Admittedly, I have to make a list of pros and cons when making an important decision. I have to speak with someone I trust, someone whom I feel makes good life decisions. Yes, I get on my knees and pray. Yes, I ask God for guidance, but I am not adept at noticing the signs he puts in front of my face. Perhaps the pros and cons list is how God makes him or herself known to me. Who knows? I try not to lean into my own understanding because my understanding has led me down a dark road on an occasion or two. 

I know that I am not the only person who struggles with decision making, but I may be one of the few who makes the process harder than it has to be. Even my decision to write this blog in the manner in which I do was a difficult one. When I read others' blogs, there is a multitude of things which I find meaningful and important (i.e. politics, advocating for social change, injustice, women's rights, etc.).  I have opted to write my blog as though it is a personal journal (even though I have kept a personal journal). I use to read others' blogs and think to myself "my blog sucks", and then it occurred to me that my blog matters to the one person who reads it the most...ME. So the decision to write this blog in the manner that I do is perfectly fine. And it keeps me sane. I digress.

When it comes to decision making the key is to weigh your options. You must be like Santa Clause; make a list and check it twice. Ask God, and speak with the people he has put into your life whose opinion you TRULY value and respect. When it comes to decision making you must also realize (as my husband says) "the grass may not be greener on the other side". We must remember to do what we can with what we have in the present moment, but never stop dreaming big.

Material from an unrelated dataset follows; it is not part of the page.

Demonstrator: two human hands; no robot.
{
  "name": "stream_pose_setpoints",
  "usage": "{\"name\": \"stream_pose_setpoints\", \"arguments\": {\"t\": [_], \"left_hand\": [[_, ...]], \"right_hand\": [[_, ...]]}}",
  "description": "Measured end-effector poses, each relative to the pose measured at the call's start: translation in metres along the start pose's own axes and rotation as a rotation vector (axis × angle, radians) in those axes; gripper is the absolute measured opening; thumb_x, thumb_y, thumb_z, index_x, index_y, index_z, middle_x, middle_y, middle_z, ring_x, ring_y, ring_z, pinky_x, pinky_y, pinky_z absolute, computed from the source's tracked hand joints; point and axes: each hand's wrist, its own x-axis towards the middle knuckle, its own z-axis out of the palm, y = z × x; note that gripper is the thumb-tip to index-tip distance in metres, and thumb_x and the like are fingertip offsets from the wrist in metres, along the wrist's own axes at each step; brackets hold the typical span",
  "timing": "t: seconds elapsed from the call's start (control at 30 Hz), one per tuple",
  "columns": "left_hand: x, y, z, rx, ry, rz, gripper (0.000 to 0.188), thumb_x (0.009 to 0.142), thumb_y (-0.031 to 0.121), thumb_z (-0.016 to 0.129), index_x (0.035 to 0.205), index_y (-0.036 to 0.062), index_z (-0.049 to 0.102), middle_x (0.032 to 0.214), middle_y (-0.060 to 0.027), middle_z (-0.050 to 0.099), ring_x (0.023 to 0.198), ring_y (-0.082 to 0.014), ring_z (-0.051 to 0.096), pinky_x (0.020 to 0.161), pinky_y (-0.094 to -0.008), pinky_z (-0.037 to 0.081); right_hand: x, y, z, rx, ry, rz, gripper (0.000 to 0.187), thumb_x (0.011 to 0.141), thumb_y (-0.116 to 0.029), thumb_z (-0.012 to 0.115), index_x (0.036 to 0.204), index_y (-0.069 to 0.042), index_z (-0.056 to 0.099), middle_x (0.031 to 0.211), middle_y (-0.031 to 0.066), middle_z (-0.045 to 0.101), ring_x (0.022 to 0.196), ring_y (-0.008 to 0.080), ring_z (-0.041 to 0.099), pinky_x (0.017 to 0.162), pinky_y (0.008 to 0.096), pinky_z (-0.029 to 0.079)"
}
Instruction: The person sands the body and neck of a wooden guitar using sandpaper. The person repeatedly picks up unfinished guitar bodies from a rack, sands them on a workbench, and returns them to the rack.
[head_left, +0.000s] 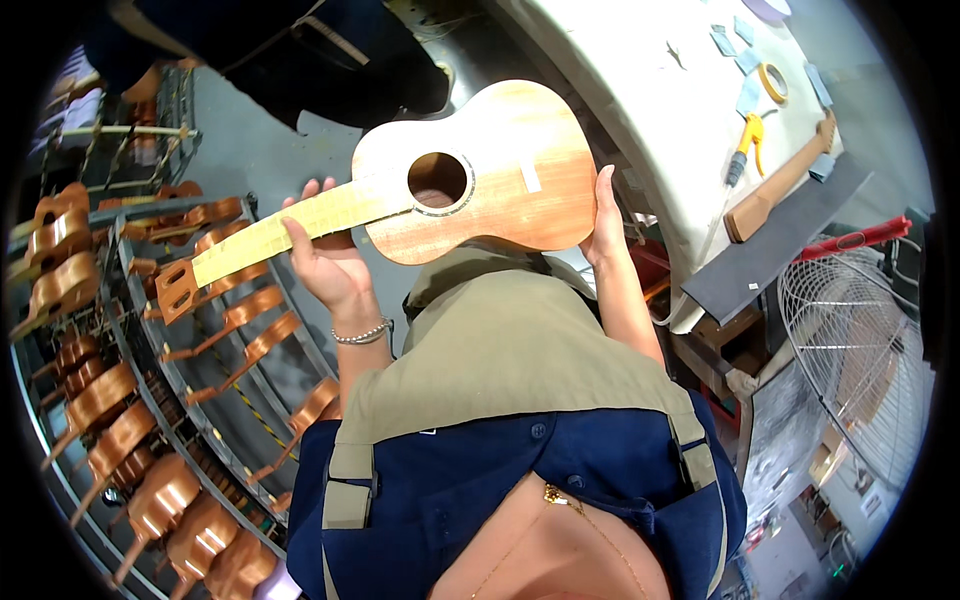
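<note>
A ukulele (500,140) with a light wood top lies across my two hands in front of my apron, face up. No strings show on it. Yellow tape (265,237) covers its fretboard, and a small white strip (530,178) sits on the top right of the soundhole. My left hand (338,272) is closed around the neck, thumb over the front edge, with the slotted headstock (177,291) beyond it to the left. Against the rounded tail end of the body, my right hand (604,228) grips the edge; most of its fingers are hidden beneath.
Racks of ukulele bodies (165,500) fill the left side. A white-covered table (620,60) at the right bears a tape roll (773,83), a yellow air gun (748,145), a wooden neck (780,180) and a dark board (770,240). A wire-caged fan (850,330) stands nearby. Another person's dark clothing (330,60) is ahead.
</note>
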Motion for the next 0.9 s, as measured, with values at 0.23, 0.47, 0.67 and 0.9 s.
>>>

If you are like me then you are someone who wants what you want right now. Yes I lack patience. I am a work in progress, it will come. Patience like decision making requires discipline, not time.

How many times have you struggled over something you already knew the answer to? We must remember to be true to ourselves, which means that what we want may not necessarily be what we need. Once you can distinguish between the two you will begin to make solid (right) decisions. Make sure you are the one making the decision. Receive advice from others, but do not let them make the decision for you. I hope that makes sense. Also, do not allow fear to make your decisions for you, EVER! This is why I said in the first paragraph "I am not much of a risk taker", but I do take risks. I have found that usually the perfect time to take a risk is when you are afraid. I say perfect because the only way to conquer fear is to face it, but that is another blog, and not always the case.

My point is look to your future because your future is bright. Do not hold on to the past. Whatever decisions you are or have been contemplating, take a leap of faith. Make the decision and move on without regret no should have, could have, would have, that only sets you up for inevitable failure. Whatever decision you have to make, do not spend an exorbitant amount of time on it, and do not force the issue, just make the decision and move on. Whatever option you choose remember God is in the midst of it all. Thank you for your time.